# [Exercise description]
Could you output exactly the lines from the one containing "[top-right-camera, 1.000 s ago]" through the end of the records below, and nothing more?
——
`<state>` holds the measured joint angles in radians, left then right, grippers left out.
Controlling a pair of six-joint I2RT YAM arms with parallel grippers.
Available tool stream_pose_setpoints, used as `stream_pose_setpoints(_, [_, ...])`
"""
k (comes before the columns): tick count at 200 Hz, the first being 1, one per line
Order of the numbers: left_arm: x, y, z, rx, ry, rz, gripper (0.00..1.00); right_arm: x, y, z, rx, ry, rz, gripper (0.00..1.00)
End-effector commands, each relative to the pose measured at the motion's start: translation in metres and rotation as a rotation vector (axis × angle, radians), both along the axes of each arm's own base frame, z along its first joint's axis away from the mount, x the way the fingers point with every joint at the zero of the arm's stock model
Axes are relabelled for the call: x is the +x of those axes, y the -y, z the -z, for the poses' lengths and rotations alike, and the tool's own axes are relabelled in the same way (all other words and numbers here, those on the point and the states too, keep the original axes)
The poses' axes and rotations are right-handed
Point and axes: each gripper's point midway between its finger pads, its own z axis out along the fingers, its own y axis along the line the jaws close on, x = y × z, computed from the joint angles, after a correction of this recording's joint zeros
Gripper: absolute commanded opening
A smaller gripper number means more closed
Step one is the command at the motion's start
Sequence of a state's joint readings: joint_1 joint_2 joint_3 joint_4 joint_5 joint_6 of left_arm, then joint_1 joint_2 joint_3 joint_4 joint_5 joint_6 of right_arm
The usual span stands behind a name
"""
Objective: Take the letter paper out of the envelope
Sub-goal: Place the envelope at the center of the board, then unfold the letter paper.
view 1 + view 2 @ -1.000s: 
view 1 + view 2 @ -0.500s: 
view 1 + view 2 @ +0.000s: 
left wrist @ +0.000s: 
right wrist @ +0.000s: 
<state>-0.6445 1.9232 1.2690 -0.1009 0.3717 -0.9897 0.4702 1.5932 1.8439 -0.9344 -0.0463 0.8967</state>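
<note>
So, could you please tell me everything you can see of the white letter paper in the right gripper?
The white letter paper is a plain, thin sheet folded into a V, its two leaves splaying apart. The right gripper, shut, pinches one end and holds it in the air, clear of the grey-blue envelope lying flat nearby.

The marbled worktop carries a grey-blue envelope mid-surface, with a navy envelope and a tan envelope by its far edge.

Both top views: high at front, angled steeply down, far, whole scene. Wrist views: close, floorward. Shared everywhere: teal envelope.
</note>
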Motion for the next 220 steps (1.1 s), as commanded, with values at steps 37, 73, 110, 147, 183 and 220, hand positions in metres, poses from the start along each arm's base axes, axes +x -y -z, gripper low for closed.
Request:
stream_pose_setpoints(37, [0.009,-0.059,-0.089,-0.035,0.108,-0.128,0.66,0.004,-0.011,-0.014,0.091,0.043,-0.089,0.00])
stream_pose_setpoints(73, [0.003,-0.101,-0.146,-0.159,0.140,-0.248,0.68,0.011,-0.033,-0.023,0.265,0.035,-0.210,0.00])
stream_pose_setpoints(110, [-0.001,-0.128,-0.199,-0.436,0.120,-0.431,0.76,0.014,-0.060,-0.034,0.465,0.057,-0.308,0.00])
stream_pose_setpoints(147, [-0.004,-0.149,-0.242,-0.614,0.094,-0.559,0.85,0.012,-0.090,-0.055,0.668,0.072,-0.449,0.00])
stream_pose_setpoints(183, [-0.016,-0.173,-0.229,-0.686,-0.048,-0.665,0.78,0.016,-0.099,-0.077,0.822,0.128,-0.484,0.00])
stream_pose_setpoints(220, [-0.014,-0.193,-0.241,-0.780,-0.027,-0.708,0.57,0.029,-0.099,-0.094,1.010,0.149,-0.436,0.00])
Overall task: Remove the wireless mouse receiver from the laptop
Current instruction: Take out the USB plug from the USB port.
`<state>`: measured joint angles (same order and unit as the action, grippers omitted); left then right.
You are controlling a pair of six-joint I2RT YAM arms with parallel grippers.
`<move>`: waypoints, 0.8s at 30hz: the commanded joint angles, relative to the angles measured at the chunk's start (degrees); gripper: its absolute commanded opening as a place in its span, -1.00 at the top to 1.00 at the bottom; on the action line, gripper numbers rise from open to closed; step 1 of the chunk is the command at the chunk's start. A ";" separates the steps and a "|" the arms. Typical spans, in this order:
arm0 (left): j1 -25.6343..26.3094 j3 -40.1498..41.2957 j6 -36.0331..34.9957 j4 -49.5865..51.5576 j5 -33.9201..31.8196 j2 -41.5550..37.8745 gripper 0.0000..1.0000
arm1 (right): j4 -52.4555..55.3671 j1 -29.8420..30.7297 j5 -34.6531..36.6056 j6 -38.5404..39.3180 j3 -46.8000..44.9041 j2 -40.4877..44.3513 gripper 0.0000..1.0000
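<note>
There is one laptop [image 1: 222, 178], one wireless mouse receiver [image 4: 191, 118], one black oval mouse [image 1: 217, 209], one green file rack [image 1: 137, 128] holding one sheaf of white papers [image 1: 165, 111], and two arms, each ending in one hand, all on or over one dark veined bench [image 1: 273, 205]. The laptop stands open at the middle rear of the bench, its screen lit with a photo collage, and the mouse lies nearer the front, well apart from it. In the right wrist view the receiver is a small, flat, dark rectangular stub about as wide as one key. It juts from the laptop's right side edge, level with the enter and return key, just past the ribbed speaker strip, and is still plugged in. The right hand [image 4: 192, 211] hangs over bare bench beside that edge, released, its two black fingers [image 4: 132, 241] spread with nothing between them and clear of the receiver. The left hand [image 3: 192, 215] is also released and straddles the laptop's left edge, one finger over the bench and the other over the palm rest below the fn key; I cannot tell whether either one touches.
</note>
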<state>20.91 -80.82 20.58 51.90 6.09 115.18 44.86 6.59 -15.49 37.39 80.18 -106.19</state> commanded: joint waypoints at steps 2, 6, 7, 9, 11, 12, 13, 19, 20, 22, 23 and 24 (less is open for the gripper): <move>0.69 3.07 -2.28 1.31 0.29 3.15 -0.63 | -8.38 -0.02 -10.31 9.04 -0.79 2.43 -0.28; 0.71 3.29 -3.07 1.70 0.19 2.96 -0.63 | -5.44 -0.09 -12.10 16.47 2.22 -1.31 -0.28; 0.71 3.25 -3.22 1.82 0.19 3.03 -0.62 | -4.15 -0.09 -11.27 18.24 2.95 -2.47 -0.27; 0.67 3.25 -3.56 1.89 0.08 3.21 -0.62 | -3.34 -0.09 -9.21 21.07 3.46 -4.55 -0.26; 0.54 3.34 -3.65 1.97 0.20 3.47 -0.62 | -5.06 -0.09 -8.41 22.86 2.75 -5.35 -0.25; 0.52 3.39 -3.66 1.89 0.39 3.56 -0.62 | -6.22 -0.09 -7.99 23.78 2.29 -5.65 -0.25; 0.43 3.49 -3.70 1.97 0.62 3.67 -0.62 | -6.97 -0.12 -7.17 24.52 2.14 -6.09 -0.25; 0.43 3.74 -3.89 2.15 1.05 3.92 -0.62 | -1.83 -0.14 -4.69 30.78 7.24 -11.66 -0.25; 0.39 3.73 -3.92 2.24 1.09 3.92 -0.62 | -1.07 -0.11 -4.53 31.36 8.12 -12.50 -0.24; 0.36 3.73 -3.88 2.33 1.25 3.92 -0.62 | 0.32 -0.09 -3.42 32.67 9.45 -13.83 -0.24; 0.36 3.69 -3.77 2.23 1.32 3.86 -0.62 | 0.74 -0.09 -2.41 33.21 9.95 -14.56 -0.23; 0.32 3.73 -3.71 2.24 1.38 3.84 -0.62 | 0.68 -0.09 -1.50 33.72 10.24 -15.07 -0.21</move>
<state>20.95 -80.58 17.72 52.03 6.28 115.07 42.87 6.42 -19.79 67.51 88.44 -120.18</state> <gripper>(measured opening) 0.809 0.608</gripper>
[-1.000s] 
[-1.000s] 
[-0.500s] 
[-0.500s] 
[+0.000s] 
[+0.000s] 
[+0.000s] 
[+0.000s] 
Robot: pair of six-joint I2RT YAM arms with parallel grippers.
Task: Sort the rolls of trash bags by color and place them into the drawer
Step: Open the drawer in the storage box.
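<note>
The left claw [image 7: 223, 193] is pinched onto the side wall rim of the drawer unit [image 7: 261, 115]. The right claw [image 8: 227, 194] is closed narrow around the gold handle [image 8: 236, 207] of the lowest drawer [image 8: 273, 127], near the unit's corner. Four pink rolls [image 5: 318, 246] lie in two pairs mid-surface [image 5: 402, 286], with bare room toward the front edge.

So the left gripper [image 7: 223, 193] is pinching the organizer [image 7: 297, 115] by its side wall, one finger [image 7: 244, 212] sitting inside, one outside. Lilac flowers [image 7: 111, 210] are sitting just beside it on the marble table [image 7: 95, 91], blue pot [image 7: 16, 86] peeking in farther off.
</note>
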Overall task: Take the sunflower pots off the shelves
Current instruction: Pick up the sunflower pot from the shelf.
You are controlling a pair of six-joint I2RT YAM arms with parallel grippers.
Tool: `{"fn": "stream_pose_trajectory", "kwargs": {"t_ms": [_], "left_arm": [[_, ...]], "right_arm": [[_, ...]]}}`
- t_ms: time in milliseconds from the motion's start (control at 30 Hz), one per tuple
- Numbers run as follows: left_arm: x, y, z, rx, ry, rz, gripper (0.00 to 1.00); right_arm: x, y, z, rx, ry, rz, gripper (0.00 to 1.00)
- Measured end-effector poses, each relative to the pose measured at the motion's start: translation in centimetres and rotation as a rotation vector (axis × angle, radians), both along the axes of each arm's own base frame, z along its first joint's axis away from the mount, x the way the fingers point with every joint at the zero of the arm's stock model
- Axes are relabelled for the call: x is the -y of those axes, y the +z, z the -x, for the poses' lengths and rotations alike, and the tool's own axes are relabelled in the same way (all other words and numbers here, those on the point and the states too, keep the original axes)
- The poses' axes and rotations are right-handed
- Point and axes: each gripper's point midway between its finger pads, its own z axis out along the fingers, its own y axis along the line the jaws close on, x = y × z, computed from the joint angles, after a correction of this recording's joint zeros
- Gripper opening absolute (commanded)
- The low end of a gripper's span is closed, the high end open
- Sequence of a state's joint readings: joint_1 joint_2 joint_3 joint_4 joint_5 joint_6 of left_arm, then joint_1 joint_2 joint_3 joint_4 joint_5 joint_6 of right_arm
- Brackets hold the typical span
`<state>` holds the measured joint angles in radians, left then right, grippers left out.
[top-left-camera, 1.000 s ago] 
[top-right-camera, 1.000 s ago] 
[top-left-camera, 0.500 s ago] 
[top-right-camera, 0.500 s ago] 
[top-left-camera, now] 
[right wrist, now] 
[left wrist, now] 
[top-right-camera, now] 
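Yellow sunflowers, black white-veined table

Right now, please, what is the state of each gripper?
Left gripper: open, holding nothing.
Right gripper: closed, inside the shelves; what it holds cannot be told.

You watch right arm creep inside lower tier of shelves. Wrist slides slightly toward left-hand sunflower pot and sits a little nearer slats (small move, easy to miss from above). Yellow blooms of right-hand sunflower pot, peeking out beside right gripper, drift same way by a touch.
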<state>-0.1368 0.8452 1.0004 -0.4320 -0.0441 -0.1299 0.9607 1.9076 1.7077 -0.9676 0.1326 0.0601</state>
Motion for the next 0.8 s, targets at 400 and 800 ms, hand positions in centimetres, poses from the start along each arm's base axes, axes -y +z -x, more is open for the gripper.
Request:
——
# [The answer]
[top-right-camera, 1.000 s ago] 
[top-left-camera, 0.500 s ago] 
[top-right-camera, 0.500 s ago] 
[top-left-camera, now] 
[right wrist, now] 
[left wrist, now] 
[top-right-camera, now] 
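Yellow sunflowers, black white-veined table

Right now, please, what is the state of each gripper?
Left gripper: open, holding nothing.
Right gripper: closed, inside the shelves; what it holds cannot be told.

You watch right arm creep inside lower tier of shelves. Wrist slides slightly toward left-hand sunflower pot and sits a little nearer slats (small move, easy to miss from above). Yellow blooms of right-hand sunflower pot, peeking out beside right gripper, drift same way by a touch.
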<state>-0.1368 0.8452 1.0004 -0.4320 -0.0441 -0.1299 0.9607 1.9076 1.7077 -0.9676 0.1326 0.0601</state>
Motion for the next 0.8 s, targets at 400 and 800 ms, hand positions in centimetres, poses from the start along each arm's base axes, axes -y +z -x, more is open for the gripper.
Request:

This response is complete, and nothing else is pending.